### Exercise brief
Search the entries below for the string "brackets" and copy the lines that hold it.

[Records contained in a dataset]
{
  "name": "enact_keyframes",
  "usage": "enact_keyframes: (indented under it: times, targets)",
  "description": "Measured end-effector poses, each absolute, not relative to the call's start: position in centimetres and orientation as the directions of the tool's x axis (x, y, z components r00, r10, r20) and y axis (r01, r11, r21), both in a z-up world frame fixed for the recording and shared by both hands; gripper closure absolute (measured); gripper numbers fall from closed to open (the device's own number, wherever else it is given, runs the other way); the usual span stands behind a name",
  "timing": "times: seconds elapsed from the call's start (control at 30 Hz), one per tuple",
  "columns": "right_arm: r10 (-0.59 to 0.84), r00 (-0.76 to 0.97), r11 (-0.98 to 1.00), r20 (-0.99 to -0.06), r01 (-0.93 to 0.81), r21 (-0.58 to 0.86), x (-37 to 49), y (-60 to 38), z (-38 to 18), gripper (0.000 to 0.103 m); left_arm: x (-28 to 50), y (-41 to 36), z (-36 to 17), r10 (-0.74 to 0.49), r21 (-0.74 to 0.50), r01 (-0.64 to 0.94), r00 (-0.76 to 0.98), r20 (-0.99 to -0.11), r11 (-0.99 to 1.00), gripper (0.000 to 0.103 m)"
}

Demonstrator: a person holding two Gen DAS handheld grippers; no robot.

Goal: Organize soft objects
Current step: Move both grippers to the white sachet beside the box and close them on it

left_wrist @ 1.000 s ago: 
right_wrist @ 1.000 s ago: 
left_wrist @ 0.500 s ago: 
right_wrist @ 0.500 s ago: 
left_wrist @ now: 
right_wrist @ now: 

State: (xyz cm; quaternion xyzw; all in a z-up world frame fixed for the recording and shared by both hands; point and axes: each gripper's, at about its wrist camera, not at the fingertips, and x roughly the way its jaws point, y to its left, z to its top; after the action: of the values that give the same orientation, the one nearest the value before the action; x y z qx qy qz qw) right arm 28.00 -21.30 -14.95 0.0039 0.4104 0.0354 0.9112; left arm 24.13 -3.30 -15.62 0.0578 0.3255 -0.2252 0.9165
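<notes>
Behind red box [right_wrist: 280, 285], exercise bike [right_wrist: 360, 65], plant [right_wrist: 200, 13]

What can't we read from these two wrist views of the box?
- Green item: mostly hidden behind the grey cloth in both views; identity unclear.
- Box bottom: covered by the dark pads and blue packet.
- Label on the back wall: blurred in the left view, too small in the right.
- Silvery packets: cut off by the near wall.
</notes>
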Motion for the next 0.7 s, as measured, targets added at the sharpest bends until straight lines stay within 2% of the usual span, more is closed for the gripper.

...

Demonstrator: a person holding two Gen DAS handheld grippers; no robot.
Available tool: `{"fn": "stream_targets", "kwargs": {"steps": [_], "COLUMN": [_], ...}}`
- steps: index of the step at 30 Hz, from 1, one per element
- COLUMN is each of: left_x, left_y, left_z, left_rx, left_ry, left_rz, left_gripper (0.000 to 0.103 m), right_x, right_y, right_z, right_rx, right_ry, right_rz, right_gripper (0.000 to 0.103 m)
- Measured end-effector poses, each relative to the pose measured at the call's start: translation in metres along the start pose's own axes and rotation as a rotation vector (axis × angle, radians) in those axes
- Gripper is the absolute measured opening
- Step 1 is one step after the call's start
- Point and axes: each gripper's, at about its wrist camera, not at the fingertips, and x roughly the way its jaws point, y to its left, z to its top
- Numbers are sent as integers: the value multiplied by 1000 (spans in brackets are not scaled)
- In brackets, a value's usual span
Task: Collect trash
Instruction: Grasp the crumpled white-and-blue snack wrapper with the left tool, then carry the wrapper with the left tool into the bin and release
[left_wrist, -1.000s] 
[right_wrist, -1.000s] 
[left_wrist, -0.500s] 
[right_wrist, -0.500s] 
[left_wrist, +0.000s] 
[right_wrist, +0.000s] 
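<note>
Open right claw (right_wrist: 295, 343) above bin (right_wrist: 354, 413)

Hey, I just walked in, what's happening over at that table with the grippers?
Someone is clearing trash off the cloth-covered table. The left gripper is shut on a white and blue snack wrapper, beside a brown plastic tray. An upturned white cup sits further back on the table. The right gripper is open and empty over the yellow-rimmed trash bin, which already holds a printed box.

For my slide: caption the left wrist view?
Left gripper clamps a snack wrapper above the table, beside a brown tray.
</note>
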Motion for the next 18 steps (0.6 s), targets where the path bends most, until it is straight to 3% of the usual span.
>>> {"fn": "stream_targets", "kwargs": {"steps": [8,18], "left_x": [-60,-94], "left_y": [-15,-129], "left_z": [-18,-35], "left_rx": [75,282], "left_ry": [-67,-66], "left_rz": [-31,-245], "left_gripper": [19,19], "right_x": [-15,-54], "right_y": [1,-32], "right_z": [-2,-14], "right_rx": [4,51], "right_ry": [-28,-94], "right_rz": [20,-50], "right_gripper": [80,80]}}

### Solution to this task
- Numbers are sent as integers: the value multiplied by 1000 (spans in brackets are not scaled)
- In brackets, a value's usual span

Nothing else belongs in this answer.